Salvation Army: Mixed Fortunes. The geography of advantage and disadvantage in New Zealand (Salvation Army policy and parliamentary unit, Auckland, 12 May 2015)
The note referred to above:
ChenPalmer news release, 12 May 2015: “Superdiversity law, policy and business stocktake announced”. (http://www.chenpalmer.com/news/news-articles/superdiversity-law-policy-and-business-stocktake-announced/) This said a Superdiversity Centre for Law, Policy and Business would compile a stocktake of statistics and analysis. The news release defined “superdiversity” thus: “A superdiverse society is one with over 100 ethnicities or where more than 25% of the population was born overseas.” The news release did not break this down but Auckland would qualify and Hawkes Bay would not but overall the society is more diverse than 10 years ago. This rapid remix of the population is likely to continue through at least the early stages of the 2013-43 period.
The asterisk reference:
* The nominal or actual ideological positioning of European populist parties ranges from far left to far right or they are simply anti-establishment (for example, Germany’s Pirates or Italy’s Five Star Movement) or they are regional or autonomy-seeking or secessionist, either from national governments (as in Spain or Scotland) or from the European Union. Voters transferring support from the once-dominant core parties are not endorsing ideologies or programmes, though they may approve specific policies or slogans (for example, opposition to migration within or into the European Union). Essentially those transferring voters are expressing disillusion with ruling elites and core parties and with policy settings which they associate with those elites and core parties and which they feel in some way contribute to their stress, strain or disadvantage. It is the populist dimension, not the ideology or programme, that is the principal or initial attraction. Populist parties present themselves as on the side of the people against the elites. They are votes against, not for. (Though over time their voters may come to share the ideologies and approve the programmes.)

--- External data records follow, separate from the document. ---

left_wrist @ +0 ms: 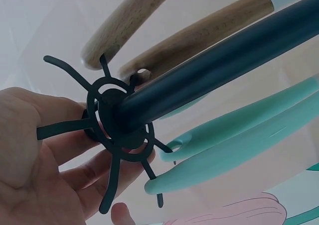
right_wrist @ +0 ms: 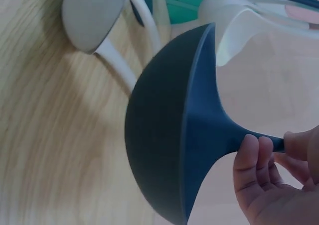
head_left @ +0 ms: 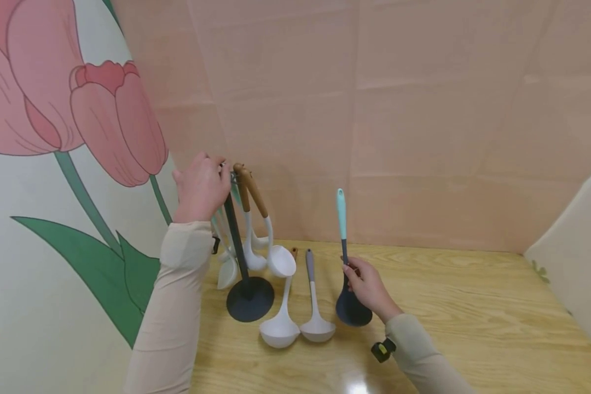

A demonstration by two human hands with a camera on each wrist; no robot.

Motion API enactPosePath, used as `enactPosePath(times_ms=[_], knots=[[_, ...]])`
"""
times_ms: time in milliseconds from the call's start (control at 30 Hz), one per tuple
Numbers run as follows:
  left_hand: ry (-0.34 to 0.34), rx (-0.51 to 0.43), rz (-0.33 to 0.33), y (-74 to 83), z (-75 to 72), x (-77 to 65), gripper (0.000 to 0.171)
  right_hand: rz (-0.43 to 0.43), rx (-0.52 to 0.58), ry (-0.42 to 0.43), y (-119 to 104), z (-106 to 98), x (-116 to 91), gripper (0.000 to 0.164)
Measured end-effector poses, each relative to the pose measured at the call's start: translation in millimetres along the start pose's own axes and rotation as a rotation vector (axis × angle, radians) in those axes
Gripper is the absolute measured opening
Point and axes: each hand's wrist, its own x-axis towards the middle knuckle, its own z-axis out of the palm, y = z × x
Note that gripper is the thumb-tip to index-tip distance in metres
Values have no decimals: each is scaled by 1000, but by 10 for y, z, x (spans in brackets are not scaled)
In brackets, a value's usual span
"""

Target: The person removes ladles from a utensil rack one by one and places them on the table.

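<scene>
My left hand [head_left: 204, 189] grips the top of a dark utensil stand [head_left: 249, 301], its fingers behind the ring of hooks [left_wrist: 114, 182]. Two brown wooden-handled ladles [head_left: 282, 261] hang from it, along with mint-handled utensils [left_wrist: 239, 143]. Low on its neck, my right hand [head_left: 369, 284] pinches a dark blue ladle [head_left: 342, 216] with a mint handle. That ladle is upright, handle end up, and its bowl [right_wrist: 159, 120] is close over the table in the right wrist view. Several hooks have nothing on them, including those nearest my left palm.
On the wooden table [head_left: 463, 312], two more ladles lie between the stand and my right hand: a white one [head_left: 279, 332] and a grey-handled one [head_left: 317, 329]. A pinkish cloth backdrop [head_left: 423, 137] rises behind, and a tulip-printed panel [head_left: 113, 126] borders the left.
</scene>
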Motion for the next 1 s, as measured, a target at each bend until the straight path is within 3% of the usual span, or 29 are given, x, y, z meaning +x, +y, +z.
enactPosePath(times_ms=[300, 633, 1000], knots=[[-7, 2, -3, 8, -19, 8, 39, 148, -17, -92, 226, 49, 32, 33], [-27, 22, -9, 51, -35, 33, 40, 194, 19, -126, 352, 61, 36, 28], [-4, 38, 5, 16, -28, 15, 38, 247, 40, -215, 447, 139, 45, 24]])
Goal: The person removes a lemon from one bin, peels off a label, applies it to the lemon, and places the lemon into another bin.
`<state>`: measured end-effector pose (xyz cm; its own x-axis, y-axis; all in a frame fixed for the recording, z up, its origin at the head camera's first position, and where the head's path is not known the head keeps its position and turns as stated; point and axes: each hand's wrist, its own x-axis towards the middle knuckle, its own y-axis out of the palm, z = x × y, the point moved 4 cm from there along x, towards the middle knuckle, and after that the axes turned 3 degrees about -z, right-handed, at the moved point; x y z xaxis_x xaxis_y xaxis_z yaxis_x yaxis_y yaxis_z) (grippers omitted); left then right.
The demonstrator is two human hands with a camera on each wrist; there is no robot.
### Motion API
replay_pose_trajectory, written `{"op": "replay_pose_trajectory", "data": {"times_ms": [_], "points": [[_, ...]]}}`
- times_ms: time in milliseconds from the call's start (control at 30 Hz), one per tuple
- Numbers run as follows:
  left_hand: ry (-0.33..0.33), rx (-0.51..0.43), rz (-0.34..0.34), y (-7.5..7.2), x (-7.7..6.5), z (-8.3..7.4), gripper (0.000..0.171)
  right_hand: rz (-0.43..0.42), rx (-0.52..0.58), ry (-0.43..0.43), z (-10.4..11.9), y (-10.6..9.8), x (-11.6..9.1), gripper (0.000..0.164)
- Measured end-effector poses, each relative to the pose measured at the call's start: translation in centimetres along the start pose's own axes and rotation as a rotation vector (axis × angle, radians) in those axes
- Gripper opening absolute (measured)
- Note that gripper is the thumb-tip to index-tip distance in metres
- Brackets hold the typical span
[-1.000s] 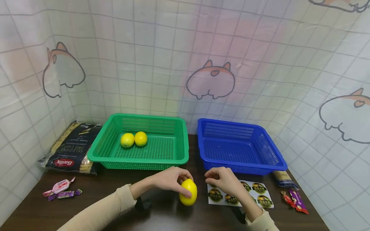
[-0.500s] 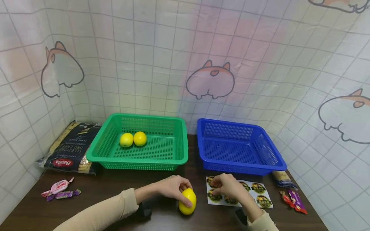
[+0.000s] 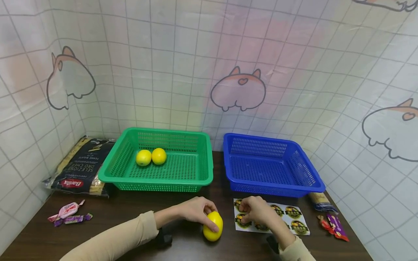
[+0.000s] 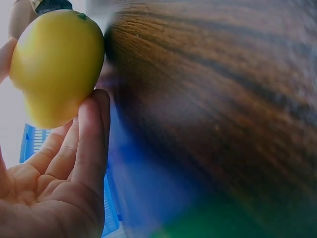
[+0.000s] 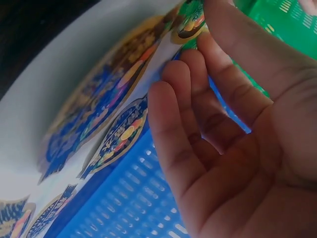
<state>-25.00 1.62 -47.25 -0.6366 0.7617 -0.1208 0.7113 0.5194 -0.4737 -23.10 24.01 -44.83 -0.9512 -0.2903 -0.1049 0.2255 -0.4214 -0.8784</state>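
Note:
My left hand (image 3: 197, 210) grips a yellow lemon (image 3: 213, 226) in front of the green basket, thumb on its near side. Close up in the left wrist view, the lemon (image 4: 59, 62) sits between the thumb and fingertips of the left hand (image 4: 59, 183). My right hand (image 3: 259, 210) is bent over the left end of a white sheet of round stickers (image 3: 240, 228). The right wrist view shows the right hand (image 5: 228, 114) with curled fingers, thumb and index tip right at one sticker (image 5: 190, 25); I cannot tell if they pinch it.
Behind the hands stand a green basket (image 3: 186, 184) with two lemons (image 3: 151, 157) and a blue basket (image 3: 271, 189). A pasta bag (image 3: 85, 166) and wrapped candies (image 3: 70, 214) lie at the left. More candies (image 3: 333, 226) and a small packet (image 3: 321, 202) lie at the right.
Over the first half second, my left hand lowered the lemon slightly towards me, and my right hand came down to the sticker sheet. Since then, both have stayed nearly still.

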Motion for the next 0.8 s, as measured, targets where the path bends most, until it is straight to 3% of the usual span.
{"op": "replay_pose_trajectory", "data": {"times_ms": [433,800], "points": [[-0.022,-0.049,0.003,0.10,-0.14,-0.05,0.044,0.001,-0.069,-0.011,0.86,0.20,-0.07,0.030],[-0.026,-0.082,0.010,0.18,-0.15,0.27,0.046,-0.085,-0.155,-0.071,1.05,0.21,-0.21,0.025]]}}
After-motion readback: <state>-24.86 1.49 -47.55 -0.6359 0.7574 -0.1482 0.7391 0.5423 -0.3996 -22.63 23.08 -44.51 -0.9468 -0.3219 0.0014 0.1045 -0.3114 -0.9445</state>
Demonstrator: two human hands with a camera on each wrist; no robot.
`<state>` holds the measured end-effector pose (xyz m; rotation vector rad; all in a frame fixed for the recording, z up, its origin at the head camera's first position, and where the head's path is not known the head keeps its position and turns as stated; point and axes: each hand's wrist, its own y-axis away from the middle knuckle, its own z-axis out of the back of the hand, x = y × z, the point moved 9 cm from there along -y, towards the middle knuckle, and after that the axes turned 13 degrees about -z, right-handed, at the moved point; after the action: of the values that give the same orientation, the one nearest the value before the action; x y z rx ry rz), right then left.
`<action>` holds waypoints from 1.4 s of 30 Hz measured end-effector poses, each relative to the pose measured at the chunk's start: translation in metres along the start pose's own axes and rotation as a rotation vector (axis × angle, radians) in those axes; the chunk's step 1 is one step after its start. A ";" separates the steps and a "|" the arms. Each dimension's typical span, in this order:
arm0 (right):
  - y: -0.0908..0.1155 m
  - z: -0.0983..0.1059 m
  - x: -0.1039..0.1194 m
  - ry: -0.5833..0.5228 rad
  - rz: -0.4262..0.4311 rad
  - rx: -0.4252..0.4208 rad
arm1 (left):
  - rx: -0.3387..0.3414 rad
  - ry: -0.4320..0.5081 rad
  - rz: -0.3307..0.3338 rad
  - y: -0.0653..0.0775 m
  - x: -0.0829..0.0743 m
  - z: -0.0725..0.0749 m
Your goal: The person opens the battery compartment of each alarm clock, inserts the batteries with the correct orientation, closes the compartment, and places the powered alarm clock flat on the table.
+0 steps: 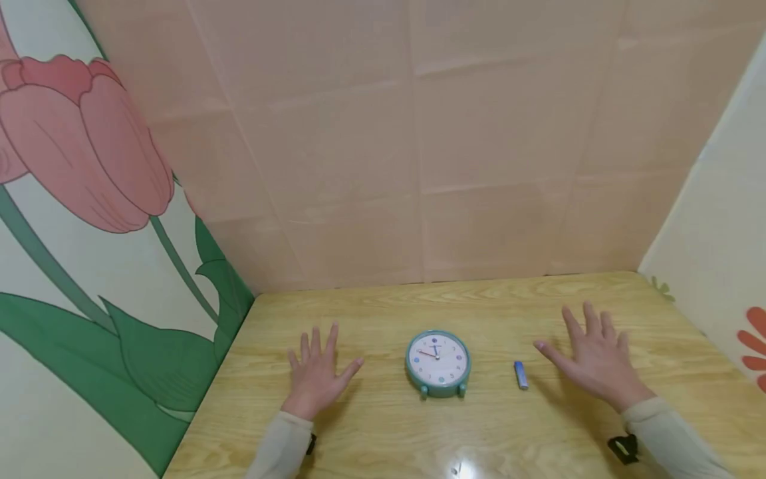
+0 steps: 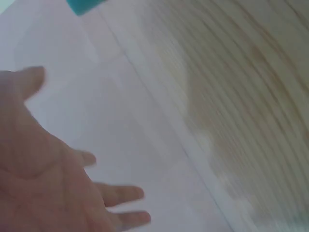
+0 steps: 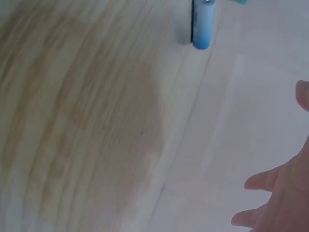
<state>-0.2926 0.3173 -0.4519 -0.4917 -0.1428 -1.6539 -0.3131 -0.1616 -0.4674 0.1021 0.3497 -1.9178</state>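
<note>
The left hand (image 1: 317, 380) hovers over the wooden table (image 1: 377, 432), fingers spread wide, left of the teal-rimmed clock (image 1: 439, 362)! And the right hand (image 1: 600, 362), also splayed and empty, hangs near a small blue cylinder (image 1: 521, 376), which lies on the wooden table between the clock and that hand

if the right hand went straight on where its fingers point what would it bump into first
Probably the pinkish wall behind the table; no object shows ahead of the right hand, though its tilt toward the table is hard to judge.
</note>
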 end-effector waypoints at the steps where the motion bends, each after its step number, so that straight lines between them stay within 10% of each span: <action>1: 0.000 0.000 0.002 0.000 -0.001 0.004 | -0.007 0.013 -0.003 -0.001 -0.002 0.001; 11: 0.008 0.002 0.053 -0.039 0.071 0.000 | -0.059 0.259 -0.013 -0.013 -0.042 0.008; 20: 0.017 -0.020 0.107 -0.032 0.128 -0.014 | 0.054 0.396 -0.062 -0.015 -0.084 -0.011; 42: 0.019 -0.073 0.137 -0.155 -0.037 0.247 | 0.114 0.378 -0.108 -0.027 -0.131 -0.042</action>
<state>-0.3006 0.1619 -0.4668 -0.4305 -0.4674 -1.6069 -0.2937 -0.0232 -0.4712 0.5348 0.5057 -2.0230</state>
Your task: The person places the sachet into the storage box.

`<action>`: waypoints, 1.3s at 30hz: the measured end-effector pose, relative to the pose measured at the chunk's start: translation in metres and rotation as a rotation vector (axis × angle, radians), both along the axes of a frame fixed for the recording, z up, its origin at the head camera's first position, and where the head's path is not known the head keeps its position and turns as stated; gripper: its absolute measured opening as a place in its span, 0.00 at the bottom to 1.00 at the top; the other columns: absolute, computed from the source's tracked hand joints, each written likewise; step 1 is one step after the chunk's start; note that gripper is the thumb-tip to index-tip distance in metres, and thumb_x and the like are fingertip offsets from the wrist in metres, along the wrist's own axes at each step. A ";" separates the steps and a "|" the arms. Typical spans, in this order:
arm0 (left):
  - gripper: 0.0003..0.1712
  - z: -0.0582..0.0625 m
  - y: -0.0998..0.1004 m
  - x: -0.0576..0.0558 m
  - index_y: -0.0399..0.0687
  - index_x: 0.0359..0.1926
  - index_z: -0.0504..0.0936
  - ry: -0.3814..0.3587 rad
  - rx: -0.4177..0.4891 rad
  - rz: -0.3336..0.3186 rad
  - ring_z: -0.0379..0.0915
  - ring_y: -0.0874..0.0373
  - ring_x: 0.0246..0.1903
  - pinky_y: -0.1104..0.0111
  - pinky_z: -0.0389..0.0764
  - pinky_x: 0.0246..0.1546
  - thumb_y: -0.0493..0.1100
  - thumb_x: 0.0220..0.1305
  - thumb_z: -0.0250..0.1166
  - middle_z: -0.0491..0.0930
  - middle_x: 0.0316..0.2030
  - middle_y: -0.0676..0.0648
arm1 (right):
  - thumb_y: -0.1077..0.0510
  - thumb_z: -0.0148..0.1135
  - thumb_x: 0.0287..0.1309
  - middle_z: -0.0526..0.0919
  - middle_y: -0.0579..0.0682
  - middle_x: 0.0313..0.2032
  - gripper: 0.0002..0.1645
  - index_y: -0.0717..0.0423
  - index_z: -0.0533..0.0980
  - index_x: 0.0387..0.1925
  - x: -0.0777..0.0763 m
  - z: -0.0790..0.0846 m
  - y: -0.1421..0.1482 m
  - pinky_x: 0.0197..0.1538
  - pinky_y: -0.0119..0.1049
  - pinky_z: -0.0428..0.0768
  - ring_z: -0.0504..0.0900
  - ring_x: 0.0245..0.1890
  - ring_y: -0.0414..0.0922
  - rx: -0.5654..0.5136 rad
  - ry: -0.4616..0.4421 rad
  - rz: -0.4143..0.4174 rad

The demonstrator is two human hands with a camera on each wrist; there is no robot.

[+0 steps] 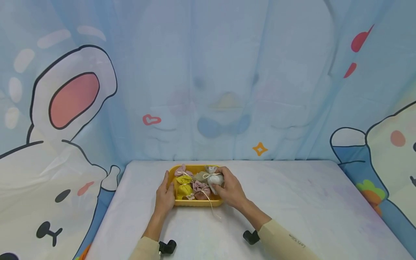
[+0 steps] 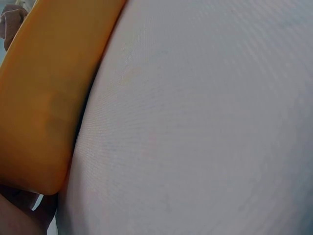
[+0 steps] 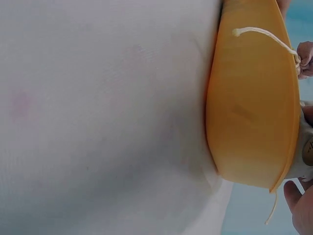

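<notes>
A yellow plastic tray (image 1: 199, 203) stands on the table with several small drawstring pouches inside. My left hand (image 1: 164, 196) holds its left end, thumb at the rim; in the left wrist view a bit of that hand shows below the tray wall (image 2: 54, 98). At the right end, my right hand (image 1: 232, 189) grips a pale grey-white pouch (image 1: 214, 181) between thumb and fingers. Left of it lie a yellow pouch (image 1: 184, 188), a dusty-pink pouch (image 1: 201, 188), a pink one (image 1: 182, 171) behind, and a greyish-beige one (image 1: 198, 177), partly covered.
A white cloth covers the table (image 1: 292, 209). One cord (image 1: 212, 206) hangs over the tray's front wall. Behind the table hangs a light-blue curtain (image 1: 227, 72) printed with cartoon animals. Small black devices (image 1: 168, 247) sit at both wrists.
</notes>
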State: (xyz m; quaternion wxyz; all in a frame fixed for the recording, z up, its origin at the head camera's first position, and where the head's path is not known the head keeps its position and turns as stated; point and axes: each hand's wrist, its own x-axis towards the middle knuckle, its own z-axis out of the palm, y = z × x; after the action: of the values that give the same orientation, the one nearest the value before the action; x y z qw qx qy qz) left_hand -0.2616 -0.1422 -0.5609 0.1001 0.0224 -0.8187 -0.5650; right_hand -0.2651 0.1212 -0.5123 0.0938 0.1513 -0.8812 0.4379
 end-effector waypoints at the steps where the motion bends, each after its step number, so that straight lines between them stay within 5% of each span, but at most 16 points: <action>1: 0.33 0.000 0.000 0.000 0.41 0.83 0.51 -0.002 0.000 -0.001 0.45 0.43 0.82 0.47 0.49 0.82 0.40 0.83 0.45 0.51 0.82 0.42 | 0.64 0.74 0.60 0.82 0.53 0.54 0.25 0.52 0.72 0.55 0.000 0.000 0.000 0.50 0.45 0.84 0.82 0.51 0.49 0.002 -0.007 -0.003; 10: 0.33 0.001 -0.001 0.001 0.42 0.83 0.51 -0.004 0.001 0.002 0.45 0.44 0.82 0.47 0.50 0.82 0.40 0.83 0.46 0.51 0.82 0.42 | 0.65 0.76 0.57 0.84 0.53 0.51 0.24 0.51 0.74 0.51 -0.006 -0.010 0.002 0.53 0.48 0.84 0.82 0.51 0.50 0.051 0.012 -0.006; 16: 0.34 0.001 -0.001 0.001 0.42 0.83 0.51 -0.008 0.011 0.005 0.45 0.43 0.82 0.46 0.50 0.82 0.39 0.82 0.46 0.51 0.82 0.43 | 0.62 0.78 0.56 0.86 0.52 0.50 0.24 0.52 0.75 0.50 -0.007 -0.017 0.004 0.74 0.54 0.63 0.82 0.54 0.52 0.151 0.087 -0.021; 24: 0.33 0.000 0.000 -0.001 0.42 0.83 0.50 -0.006 0.008 -0.012 0.44 0.44 0.82 0.48 0.49 0.82 0.40 0.83 0.45 0.50 0.83 0.44 | 0.61 0.78 0.54 0.85 0.51 0.49 0.23 0.52 0.75 0.48 -0.005 -0.023 0.006 0.72 0.59 0.55 0.79 0.59 0.53 0.191 0.112 -0.030; 39: 0.33 0.007 0.001 0.000 0.40 0.83 0.50 -0.017 -0.069 -0.026 0.47 0.42 0.81 0.47 0.51 0.82 0.41 0.83 0.45 0.51 0.82 0.40 | 0.57 0.78 0.56 0.84 0.49 0.51 0.21 0.50 0.76 0.48 0.001 -0.028 0.013 0.68 0.62 0.61 0.76 0.64 0.54 0.232 0.197 -0.010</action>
State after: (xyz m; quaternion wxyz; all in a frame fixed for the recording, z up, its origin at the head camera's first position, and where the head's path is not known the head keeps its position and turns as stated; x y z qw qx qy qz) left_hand -0.2618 -0.1412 -0.5538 0.0866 0.0131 -0.8388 -0.5373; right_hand -0.2641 0.1337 -0.5404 0.1639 0.1989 -0.9132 0.3156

The two-major-party – core-party – dominance in Anglo and European electoral systems through the middle third of the twentieth century coincided with a period of widely shared prosperity and opportunity and generally cohesive societies. Economic stress and unequal distribution of economic growth in the last quarter of the twentieth century and the first two decades of this century have eroded that core-party dominance. That led in New Zealand to proportional representation and coalition government but even in the least proportional systems (such as Britain and the United States) support for the two main parties and/or participation in elections has fallen.